Do you really know what’s in your supplements? 

I’ve been taking supplements since I was diagnosed with autoimmune issues in 2004. I remember going to Vitamin Cottage, my local health food store in Boulder, Colorado, and being grateful to just find the laundry list of supplements prescribed by my health care practitioner among the many shelves of supplements.

I probably started with 15 different supplements, all prescribed to me based on deficiencies detected in my blood and urine.

Once I had the bottles, I simply took the supplements. No label reading. Just pill popping. Job done.

But once I began to look into the supplement industry, I realized that not all supplements are created equal. Many brands contain what are known to supplement manufacturers as supplement fillers and flow agents.

What are Supplement Fillers?

Supplement fillers are there to ‘bulk out’ the supplement capsule you are taking. They can range from talc and magnesium stearate to titanium dioxide and propylene glycol.

As a matter of fact, when I first spoke with encapsulators about manufacturing our spermidine supplement Primeadine®, I was told that I would need to add talc to make the food-grade, raw material ‘heavier’ so it would more easily ‘fit’ into two capsules – easier for the consumer.

However, I’m half Taiwanese and I lost an aunt and an uncle to stomach cancer, and I was aware of research out of Taiwan published in 2019 showing the link between non-asbestos oral talc and stomach cancer.

Because I myself have already lived 8 of my 9 lives health-wise, I’m very careful of what I put into my body and talc is definitely not something I want – for me or for you.

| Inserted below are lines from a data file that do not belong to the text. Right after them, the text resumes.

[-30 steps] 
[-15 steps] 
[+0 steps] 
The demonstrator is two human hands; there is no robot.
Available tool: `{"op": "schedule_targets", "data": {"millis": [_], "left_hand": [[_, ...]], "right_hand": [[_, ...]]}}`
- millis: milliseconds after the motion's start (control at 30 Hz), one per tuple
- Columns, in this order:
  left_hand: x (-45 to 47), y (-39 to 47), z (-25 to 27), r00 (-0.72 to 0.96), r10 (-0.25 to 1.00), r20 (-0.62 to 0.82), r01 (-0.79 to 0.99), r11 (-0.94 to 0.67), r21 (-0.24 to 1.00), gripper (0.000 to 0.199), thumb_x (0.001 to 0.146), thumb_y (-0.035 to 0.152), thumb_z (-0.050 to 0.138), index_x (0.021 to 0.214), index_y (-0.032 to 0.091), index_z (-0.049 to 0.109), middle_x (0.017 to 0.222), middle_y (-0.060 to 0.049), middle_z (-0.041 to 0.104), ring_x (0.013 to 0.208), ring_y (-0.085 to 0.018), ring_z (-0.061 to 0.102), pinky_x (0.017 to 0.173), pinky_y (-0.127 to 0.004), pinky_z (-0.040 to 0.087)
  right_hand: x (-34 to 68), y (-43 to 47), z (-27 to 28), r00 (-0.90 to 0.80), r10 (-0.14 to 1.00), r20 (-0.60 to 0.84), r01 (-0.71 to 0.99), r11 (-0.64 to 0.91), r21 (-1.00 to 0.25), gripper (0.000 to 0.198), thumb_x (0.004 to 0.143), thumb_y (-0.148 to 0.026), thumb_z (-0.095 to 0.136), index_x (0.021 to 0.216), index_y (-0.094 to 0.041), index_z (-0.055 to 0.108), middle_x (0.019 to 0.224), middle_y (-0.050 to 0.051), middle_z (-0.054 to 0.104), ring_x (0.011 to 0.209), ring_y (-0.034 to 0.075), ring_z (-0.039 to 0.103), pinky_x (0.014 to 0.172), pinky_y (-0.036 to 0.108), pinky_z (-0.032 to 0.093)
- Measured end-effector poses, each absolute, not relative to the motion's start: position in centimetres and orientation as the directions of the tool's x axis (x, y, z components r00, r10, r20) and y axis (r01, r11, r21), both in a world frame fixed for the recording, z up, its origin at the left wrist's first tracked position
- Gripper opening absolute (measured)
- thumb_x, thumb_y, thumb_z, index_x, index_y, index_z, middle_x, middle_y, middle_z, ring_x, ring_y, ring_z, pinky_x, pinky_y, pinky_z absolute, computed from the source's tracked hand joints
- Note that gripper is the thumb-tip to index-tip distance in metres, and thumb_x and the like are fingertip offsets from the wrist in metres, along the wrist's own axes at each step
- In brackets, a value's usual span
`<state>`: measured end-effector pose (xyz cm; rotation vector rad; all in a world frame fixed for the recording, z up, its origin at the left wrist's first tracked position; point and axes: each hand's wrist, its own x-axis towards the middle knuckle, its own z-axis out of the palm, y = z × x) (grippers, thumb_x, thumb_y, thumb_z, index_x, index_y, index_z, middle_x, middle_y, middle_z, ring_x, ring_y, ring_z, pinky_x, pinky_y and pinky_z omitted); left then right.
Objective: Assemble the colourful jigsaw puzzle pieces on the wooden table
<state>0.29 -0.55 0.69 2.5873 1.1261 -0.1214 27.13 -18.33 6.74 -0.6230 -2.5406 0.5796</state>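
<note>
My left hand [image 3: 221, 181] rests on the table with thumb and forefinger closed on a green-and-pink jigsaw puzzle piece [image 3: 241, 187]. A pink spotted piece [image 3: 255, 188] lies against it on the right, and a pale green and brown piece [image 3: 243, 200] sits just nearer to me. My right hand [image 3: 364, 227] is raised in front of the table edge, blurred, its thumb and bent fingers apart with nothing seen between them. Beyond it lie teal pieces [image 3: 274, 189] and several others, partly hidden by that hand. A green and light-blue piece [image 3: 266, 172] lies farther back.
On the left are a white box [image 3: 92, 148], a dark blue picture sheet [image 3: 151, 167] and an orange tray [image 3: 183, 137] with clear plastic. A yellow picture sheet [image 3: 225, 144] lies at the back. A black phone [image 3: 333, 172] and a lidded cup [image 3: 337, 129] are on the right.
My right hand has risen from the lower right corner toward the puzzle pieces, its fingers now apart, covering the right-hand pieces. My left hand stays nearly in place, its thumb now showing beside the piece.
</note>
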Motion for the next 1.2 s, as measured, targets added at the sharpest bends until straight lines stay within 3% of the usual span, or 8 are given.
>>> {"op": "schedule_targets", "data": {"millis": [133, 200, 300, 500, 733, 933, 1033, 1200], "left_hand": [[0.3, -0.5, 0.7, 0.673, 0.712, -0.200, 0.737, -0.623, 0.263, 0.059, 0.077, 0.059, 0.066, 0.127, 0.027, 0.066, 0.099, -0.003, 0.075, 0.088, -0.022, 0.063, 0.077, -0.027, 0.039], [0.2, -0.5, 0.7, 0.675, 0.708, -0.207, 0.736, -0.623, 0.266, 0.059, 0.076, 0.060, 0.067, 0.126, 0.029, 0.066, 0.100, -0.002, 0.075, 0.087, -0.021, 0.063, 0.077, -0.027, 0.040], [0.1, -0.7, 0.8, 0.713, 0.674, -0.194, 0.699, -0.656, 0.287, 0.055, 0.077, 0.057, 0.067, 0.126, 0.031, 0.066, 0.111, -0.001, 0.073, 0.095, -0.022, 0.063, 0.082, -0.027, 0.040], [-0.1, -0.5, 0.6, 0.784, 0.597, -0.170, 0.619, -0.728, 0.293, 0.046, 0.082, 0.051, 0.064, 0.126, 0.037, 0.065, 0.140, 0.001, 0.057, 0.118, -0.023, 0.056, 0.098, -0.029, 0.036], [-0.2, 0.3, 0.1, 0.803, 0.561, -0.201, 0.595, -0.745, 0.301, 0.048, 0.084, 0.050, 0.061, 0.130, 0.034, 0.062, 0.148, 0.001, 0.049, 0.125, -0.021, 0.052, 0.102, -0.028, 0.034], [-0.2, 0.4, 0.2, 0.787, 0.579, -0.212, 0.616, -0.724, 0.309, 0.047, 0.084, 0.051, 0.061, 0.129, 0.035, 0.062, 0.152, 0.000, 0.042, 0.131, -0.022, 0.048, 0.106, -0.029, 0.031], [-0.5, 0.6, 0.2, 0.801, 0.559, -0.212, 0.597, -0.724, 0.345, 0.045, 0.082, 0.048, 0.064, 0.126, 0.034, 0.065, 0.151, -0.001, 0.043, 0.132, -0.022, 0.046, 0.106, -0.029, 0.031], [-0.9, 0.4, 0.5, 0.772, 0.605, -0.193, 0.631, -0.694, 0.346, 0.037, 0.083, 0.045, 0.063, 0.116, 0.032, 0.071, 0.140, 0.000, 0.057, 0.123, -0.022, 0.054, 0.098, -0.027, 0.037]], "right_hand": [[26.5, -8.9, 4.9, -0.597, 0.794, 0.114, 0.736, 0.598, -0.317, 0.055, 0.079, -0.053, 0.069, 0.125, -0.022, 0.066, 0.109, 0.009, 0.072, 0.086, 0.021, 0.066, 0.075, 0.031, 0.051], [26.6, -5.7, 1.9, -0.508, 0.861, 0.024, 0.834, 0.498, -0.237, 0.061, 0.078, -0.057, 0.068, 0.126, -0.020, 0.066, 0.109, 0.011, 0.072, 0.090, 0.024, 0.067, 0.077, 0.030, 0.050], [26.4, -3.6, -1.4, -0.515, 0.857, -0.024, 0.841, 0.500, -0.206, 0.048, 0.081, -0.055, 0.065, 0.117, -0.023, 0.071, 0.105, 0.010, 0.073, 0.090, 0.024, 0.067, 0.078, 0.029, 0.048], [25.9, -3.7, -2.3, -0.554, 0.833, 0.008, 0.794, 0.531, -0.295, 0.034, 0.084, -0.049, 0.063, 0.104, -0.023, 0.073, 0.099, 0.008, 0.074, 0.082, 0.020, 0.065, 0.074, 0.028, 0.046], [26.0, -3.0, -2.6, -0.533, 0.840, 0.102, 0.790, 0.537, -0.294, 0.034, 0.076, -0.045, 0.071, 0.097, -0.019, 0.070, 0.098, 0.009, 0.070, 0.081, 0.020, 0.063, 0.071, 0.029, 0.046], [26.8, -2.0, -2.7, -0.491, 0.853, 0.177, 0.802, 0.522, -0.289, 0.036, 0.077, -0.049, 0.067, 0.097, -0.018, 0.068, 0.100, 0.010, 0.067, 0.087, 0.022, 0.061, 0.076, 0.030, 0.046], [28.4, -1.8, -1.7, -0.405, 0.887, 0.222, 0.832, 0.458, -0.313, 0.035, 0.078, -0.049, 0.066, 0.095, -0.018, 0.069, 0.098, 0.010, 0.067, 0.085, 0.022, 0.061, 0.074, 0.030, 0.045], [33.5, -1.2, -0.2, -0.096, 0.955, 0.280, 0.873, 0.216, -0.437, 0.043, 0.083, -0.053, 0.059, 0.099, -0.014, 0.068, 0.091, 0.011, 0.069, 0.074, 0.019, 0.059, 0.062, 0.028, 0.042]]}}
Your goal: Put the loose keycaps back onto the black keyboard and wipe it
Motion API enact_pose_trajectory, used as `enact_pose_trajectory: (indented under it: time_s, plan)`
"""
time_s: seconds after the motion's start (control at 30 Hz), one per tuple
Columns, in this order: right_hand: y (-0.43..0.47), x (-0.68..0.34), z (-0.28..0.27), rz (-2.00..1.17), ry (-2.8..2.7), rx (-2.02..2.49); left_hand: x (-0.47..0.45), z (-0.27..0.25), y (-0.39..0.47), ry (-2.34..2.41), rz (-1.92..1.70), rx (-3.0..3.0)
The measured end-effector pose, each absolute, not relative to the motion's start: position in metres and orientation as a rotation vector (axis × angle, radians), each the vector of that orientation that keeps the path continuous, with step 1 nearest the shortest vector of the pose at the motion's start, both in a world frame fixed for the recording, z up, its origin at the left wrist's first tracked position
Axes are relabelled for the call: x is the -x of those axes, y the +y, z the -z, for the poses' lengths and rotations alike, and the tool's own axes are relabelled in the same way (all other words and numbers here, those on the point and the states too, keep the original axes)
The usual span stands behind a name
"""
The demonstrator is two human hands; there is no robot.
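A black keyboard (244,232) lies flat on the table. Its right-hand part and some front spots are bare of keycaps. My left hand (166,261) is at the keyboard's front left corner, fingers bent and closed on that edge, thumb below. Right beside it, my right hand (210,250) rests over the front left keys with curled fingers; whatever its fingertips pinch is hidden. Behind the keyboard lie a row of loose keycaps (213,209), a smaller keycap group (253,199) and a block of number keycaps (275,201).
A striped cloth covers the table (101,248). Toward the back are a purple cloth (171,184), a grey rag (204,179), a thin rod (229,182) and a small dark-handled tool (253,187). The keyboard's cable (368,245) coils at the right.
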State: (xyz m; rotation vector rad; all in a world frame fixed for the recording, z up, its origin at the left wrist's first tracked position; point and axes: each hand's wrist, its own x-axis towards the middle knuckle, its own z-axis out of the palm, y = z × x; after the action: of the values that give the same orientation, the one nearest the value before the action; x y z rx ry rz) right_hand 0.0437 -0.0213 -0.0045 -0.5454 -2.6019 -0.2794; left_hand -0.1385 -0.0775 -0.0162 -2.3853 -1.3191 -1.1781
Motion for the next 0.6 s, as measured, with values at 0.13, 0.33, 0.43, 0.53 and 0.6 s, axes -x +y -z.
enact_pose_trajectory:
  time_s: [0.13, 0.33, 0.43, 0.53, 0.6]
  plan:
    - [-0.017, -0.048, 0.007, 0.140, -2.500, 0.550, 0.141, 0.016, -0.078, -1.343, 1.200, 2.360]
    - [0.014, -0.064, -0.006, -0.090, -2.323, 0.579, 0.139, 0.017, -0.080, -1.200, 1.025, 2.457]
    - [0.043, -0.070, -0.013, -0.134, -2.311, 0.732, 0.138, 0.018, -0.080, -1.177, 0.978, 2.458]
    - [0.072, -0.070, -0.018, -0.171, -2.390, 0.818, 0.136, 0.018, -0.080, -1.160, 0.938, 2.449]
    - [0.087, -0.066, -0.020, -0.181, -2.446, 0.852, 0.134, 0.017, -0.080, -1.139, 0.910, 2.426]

As a result, you need to take 3 capsules instead of 1 or 2 to get what we consider a minimum effective dose of spermidine: 1mg per day.

What about Supplement Flow Agents?

Supplement flow agents are ingredients incorporated into the supplement material to make the raw materials ‘flow’ faster through the giant hoppers (imagine a reverse vacuum cleaner pushing powder into the large ‘plates’ that hold dozens of empty supplement capsules). These can include hydrogenated soybean oil or other industrial seed oils – both of which appear to create ‘wobbly’ cell membranes instead of perfectly round, stable membranes. We don't want that either.

As a matter of fact, we actually ‘de-fat’ our wheat germ to avoid the naturally occurring vitamin E in the wheat germ from going rancid and unstable. In addition, we have recently reformulated our product to take out the very small amount of rice husk that was originally used as a flow agent. This means that the yield in each manufacturing batch is lower, but that is very small price to pay to keep our integrity and your trust in us intact.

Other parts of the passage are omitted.